Male & Female Urinary Problem Treatments

Male & Female Urinary Problem Treatments

Temple urologists are highly experienced in treating male and female urinary problems. Depending on the type and severity of the condition, one or more of the following treatments may be used:

Medical therapy

Medications can effectively treat most male and female urinary problems, offering relief from daily symptoms without the need for surgery. Most conditions can be treated with a variety of drugs, either alone or in combination. Temple's urologists are highly experienced in choosing the right medications by considering the unique needs of each patient.

For overactive bladder, popular medical therapies include:

  • Detrol
  • Ditropan
  • Oxytrol (a skin patch)
  • Sanctura
  • Vesicare
  • Enablex

For stress incontinence, effective medications include:

  • The drugs listed above for overactive bladder
  • Imipramine - a tricyclic antidepressant that increases the strength of the urethral sphincter
  • Estrogen therapy - can improve the frequency of urination, decrease urgency and resolve any sensations of burning in women. However, it is unclear if estrogen improves stress incontinence directly.

For bladder or urinary tract infections, oral antibiotics will resolve the infection and prevent bacteria from spreading to the kidneys. Women with infections will usually take antibiotics for three days, while men will take them for one to two weeks.

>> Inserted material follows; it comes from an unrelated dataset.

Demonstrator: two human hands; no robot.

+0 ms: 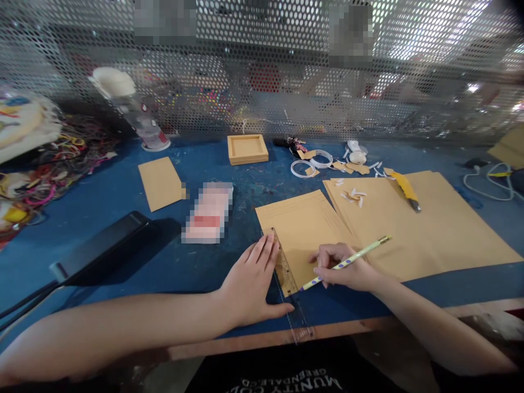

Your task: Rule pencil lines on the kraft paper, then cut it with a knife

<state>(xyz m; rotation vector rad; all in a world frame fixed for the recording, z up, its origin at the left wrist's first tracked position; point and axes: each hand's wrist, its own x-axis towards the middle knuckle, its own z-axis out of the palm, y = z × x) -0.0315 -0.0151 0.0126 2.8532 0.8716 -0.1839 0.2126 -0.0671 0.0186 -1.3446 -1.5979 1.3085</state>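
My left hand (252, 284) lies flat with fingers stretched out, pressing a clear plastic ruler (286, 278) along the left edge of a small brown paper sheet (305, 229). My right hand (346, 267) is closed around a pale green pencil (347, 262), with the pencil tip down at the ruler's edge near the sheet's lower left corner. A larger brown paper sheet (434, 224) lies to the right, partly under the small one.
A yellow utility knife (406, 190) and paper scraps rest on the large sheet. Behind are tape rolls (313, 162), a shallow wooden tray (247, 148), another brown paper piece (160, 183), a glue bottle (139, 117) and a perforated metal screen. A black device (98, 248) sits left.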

For BPH (enlarged prostates), there are currently two classes of effective drugs:

  • Alpha-andrenergic receptor blockers (Hytrin, Cardura and Flomax) relax the muscles and blood vessels within the prostate and bladder, potentially increasing urinary flow and decreasing urinary frequency.
  • 5-alpha reductase inhibitors (Proscar) prevent the chemical conversion of testosterone within the prostate, thereby shrinking the prostate and easing BPH symptoms.

For neurogenic bladder, possible medical therapies include:

  • Estrogen derivatives
  • Anticholinergic drugs for inhibiting involuntary bladder contractions
  • Antispasmodic drugs to prevent bladder spasms
  • Tryicyclic antidepressants

To schedule an appointment with a Temple urologist, click here or call
1-800-TEMPLE-MED (1-800-836-7536).


Comprehensive urodynamic testing of the bladder

Urodynamic testing measures how well the bladder and urethra can hold and discharge urine. These tests allow Temple's urologists to diagnose the root cause of many common male and female urinary complaints, including:

  • Frequent urination
  • Sudden, intense urge to urinate
  • Incontinence
  • Slow-to-start urination
  • Painful urination
  • Recurring infections of the urinary tract
  • Inability to completely empty the bladder

Urodynamic testing is usually performed on men with enlarged prostates and women with difficult-to-treat incontinence. Most tests take about 30 minutes. They generally involve filling the patient's bladder with fluid and then measuring how the bladder and urethral sphincter muscles react. The specifics of the test depend on the nature of the patient's urinary problem.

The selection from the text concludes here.